For weekly programming, glutes generally need 8 to 24 sets per week to grow, with a minimum of about 6 to 8 sets. Most people do well training glutes 2 to 5 times per week across 2 to 5 different exercises. A practical approach is to pair side lunges with a hip-dominant movement like a hip thrust and a heavier compound lift like a deadlift variation, spreading them across different training days. For example, you might deadlift on one day, hip thrust on another, and do side lunges on a third day.
Stick to one or two glute exercises per session rather than stacking three or four. Doing more in a single workout doesn’t produce better results and burns through exercise variety you could rotate in during later training blocks.
When Side Lunges Beat Other Glute Exercises
If your training only includes squats, deadlifts, and hip thrusts, your glutes are mostly working in the forward-and-back plane. That builds strong hip extensors, but it leaves the gluteus medius relatively underworked. Over time, this imbalance can show up as hip instability, knee caving during heavy lifts, or nagging pain in the IT band or kneecap.
Side lunges fill that gap by training lateral stability under load. They’re particularly useful if you play sports that involve cutting, skating, or lateral shuffling, since those movements demand exactly the kind of frontal-plane hip strength that side lunges build. They’re also a smart choice if you sit at a desk all day, because the wide stepping motion opens up tight adductors and hip flexors while strengthening the outer glutes that tend to go dormant from prolonged sitting.
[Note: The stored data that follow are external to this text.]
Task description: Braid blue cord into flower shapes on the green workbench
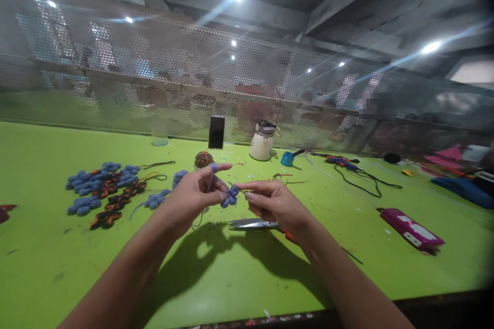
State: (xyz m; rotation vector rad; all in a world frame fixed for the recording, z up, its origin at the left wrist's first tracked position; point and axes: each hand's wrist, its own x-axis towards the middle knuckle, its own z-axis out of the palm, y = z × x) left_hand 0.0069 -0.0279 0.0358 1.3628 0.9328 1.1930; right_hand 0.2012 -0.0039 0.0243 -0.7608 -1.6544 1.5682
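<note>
Blue yarn, in the head view, forms a small flower (230, 197) hovering over the green table (231, 290), its left edge pinched between thumb and finger of the left hand (191, 194), whose raised index finger carries a strand (210, 179). The right hand (277, 200), thumb and forefinger pressed together, pinches a thin tool (242, 190) at the flower's right side; scissors (250, 223) lie below, and more crocheted flowers (85, 183) lie to the left.
</note>
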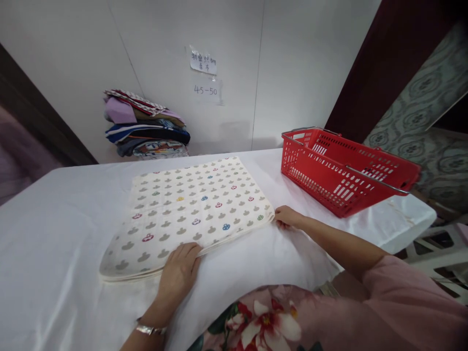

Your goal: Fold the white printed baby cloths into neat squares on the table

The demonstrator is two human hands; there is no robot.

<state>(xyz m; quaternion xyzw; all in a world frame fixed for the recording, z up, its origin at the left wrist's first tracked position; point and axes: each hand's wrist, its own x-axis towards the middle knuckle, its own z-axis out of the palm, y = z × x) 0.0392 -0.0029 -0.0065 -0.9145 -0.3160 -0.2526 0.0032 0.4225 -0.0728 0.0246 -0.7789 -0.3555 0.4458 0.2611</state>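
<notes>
Grip, right hand (287, 217): fingers closed on the near right corner of one folded patterned cloth (197, 204), flat on the white-covered worktop (66, 209). Left hand (181, 268): laid over the near edge, hold beneath unclear from where I stand; best worked with layers flush, edge evenly taut.

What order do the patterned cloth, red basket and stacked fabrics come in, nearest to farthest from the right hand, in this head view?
1. Patterned cloth: its near right corner is in the right hand.
2. Red basket: to the right, just beyond.
3. Stacked fabrics: far back, left.
</notes>
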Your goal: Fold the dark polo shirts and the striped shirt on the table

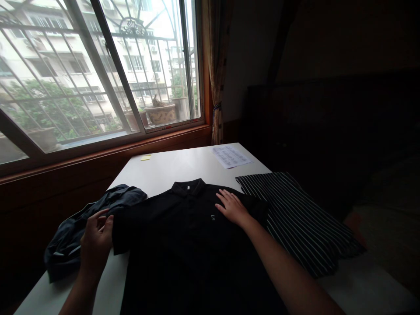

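A black polo shirt (187,236) lies spread out on the white table, collar toward the window, with a small light logo on its chest. At the end of its left-side sleeve is my left hand (97,234), fingers curled and the thumb close to the index finger in a pinch on the sleeve's hem. My right hand (232,206) rests flat on the shirt near the other shoulder, its fingers outstretched. The lower part of the shirt runs out of the bottom of the view.
A crumpled dark blue-grey garment (70,234) lies at the left edge of the white table (170,164). On the right is a folded striped garment (295,214). Printed sheets (232,156) and a yellow sticky note (145,157) lie at the far end, below the window (131,65).
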`<state>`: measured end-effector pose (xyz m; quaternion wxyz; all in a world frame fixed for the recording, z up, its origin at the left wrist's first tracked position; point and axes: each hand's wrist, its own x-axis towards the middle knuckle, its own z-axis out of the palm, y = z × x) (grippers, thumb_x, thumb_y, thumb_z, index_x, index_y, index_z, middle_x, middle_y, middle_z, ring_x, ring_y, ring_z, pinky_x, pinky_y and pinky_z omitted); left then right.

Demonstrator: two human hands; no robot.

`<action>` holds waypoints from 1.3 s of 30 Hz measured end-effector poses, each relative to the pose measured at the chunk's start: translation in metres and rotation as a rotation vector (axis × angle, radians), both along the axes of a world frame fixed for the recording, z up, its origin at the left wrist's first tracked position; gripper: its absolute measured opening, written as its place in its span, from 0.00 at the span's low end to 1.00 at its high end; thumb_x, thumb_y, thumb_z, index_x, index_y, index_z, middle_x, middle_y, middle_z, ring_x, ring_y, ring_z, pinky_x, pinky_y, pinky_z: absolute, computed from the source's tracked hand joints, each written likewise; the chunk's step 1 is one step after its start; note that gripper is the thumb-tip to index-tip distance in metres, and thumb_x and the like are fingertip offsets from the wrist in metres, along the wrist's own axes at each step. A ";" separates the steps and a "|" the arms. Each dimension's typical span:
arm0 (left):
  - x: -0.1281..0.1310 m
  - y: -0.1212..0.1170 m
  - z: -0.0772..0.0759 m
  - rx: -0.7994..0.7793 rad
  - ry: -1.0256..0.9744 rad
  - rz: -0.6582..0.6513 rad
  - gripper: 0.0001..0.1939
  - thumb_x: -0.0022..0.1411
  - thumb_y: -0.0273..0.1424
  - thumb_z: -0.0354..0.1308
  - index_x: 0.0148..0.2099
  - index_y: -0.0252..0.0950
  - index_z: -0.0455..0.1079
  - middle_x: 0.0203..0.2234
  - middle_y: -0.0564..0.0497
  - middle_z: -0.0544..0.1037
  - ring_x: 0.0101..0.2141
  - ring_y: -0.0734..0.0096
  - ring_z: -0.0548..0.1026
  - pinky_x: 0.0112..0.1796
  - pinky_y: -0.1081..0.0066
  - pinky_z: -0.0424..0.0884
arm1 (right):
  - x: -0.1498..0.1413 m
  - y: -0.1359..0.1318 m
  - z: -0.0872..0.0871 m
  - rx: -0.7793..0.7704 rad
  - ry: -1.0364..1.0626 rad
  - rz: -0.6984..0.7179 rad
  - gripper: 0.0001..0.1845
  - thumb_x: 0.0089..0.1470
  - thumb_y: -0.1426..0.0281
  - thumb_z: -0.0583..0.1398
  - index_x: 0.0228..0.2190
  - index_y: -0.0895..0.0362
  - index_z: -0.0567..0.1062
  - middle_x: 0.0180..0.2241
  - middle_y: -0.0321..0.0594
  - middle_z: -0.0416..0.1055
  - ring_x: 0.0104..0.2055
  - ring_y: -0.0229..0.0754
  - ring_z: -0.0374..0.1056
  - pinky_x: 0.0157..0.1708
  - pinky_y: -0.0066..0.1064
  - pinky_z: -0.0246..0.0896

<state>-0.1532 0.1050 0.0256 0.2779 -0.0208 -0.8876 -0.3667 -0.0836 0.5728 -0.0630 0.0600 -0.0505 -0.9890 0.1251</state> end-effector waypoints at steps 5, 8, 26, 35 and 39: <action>0.003 0.005 -0.004 0.004 0.026 -0.052 0.23 0.64 0.45 0.54 0.58 0.41 0.67 0.41 0.48 0.74 0.39 0.61 0.76 0.39 0.64 0.75 | 0.000 -0.001 0.000 0.004 0.002 -0.008 0.35 0.66 0.51 0.47 0.66 0.55 0.60 0.71 0.42 0.48 0.72 0.47 0.41 0.70 0.43 0.34; -0.002 0.002 -0.009 0.001 0.020 -0.047 0.24 0.64 0.45 0.53 0.58 0.41 0.67 0.41 0.48 0.74 0.38 0.61 0.76 0.40 0.63 0.75 | 0.000 -0.001 0.001 0.011 -0.001 -0.012 0.34 0.66 0.52 0.47 0.66 0.55 0.61 0.71 0.43 0.48 0.72 0.47 0.42 0.70 0.44 0.35; -0.009 -0.021 -0.031 0.061 -0.116 0.060 0.39 0.54 0.54 0.59 0.62 0.37 0.63 0.48 0.43 0.70 0.36 0.59 0.76 0.46 0.52 0.74 | -0.042 -0.206 0.046 -0.041 0.160 0.650 0.34 0.63 0.53 0.56 0.64 0.58 0.63 0.69 0.49 0.53 0.70 0.53 0.50 0.67 0.48 0.46; -0.005 -0.028 -0.040 0.283 -0.342 -0.201 0.38 0.46 0.50 0.69 0.56 0.38 0.68 0.34 0.50 0.77 0.38 0.56 0.78 0.41 0.57 0.77 | -0.080 -0.253 0.031 -0.151 0.207 0.720 0.22 0.66 0.60 0.55 0.56 0.55 0.72 0.56 0.45 0.73 0.59 0.49 0.66 0.62 0.47 0.57; 0.004 -0.025 -0.040 0.381 -0.286 -0.349 0.34 0.50 0.45 0.68 0.58 0.39 0.67 0.37 0.51 0.76 0.39 0.60 0.79 0.45 0.58 0.77 | -0.095 -0.255 0.038 -0.202 0.236 0.622 0.17 0.65 0.66 0.56 0.53 0.53 0.75 0.52 0.42 0.74 0.50 0.46 0.70 0.53 0.39 0.67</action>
You can progress side lunges by holding a dumbbell or kettlebell at your chest (goblet style), which adds load without changing the movement pattern. A barbell works too, though the balance demands increase significantly. Sliding disc variations, where your straight leg slides out on a towel or slider, shift even more load into the working hip and can be a brutal glute finisher at the end of a session.